(WOMENSENEWS)– In the lobby of an emergency room in Vermont, Massachusetts, I signed in, writing my name on a yellow card and scribed the word "MISCARRIAGE." I settled into a hard chair after the receptionist fed me an unnecessarily pitiful look. She looked at me, but she was also looking at a black woman she knew all too well; one whose body could not hold the pressure of bringing another black life into an anti-black world.

I was poked with needles, questioned, accused and picked apart.

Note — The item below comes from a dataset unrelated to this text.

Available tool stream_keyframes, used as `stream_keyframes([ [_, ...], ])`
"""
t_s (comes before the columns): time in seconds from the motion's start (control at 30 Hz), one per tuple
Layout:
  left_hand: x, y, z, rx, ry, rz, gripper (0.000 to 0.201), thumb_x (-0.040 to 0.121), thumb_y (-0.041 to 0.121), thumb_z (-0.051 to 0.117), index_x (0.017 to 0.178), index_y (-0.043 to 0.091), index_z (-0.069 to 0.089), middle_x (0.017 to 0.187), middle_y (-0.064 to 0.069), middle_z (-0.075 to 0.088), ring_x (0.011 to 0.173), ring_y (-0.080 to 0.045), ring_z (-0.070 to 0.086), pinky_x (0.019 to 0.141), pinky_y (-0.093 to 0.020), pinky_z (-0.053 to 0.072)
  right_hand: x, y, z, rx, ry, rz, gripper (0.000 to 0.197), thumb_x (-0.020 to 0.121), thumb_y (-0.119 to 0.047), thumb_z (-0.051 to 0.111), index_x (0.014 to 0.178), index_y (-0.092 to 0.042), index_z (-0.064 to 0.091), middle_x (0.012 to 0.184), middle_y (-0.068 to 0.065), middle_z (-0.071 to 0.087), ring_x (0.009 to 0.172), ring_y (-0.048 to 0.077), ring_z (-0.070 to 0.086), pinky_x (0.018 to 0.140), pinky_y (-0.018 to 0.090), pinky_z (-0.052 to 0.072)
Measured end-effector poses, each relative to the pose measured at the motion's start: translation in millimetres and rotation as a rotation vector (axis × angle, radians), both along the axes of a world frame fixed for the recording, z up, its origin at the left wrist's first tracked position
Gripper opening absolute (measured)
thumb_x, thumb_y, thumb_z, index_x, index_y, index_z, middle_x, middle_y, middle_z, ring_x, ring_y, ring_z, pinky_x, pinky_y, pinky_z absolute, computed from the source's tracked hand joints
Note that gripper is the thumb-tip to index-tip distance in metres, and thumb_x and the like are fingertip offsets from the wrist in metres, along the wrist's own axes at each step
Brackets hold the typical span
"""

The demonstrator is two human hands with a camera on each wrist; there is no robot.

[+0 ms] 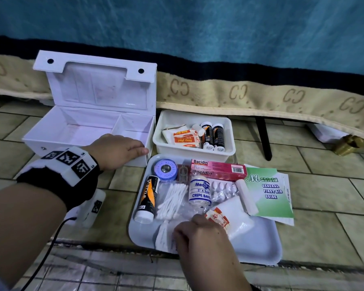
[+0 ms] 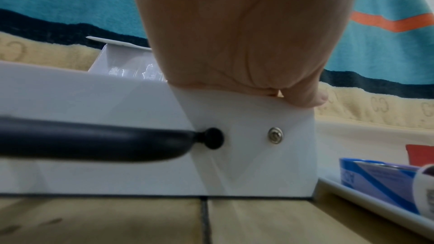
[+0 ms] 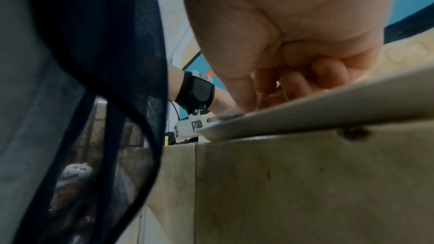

In the United States, women of color are put on trial for pregnancy loss; for instance, Purvi Patel, who may face a maximum sentence of 70 years after seeking medical attention, among others.

Beyond racial discomfort, I was read but not examined, pitied but not cared for. I was not warned about an intense pelvic exam that hurled me back to childhood experiences of sexual abuse. I was triggered and ultimately re-traumatized in the clinical space where I expected holistic care.

I sank as images of my repeated molestation flooded my mind on the hospital table, coloring my experience as a survived reproductive body in an oppressive world of medical injustice as blood left me; for hours.

Sexual violence becomes a high-risk factor particularly for black women who have endured sexualized brutality at the hands of both the state and their own community. Medical institutions across America become sites of this violence and public health concerns. Lest we forget, the medical world was built on the wombs of black women.

Under-Addressed Impact

The impact of sexual violence on black women’s reproductive lives has been widely under-addressed in public health spheres, leading to continued retraumatization and broader reproductive health issues.

Sixty percent of black girls have experienced sexual abuse before age 18, according to an ongoing study conducted by Black Women’s Blueprint, and the U.S. Department of Justice estimates that for every black woman who reports her rape, 15 do not.

One in six American women have been victims of attempted or completed rape in their lifetimes. Though these numbers are disproportionately higher for black women, they are not met with trauma-informed care.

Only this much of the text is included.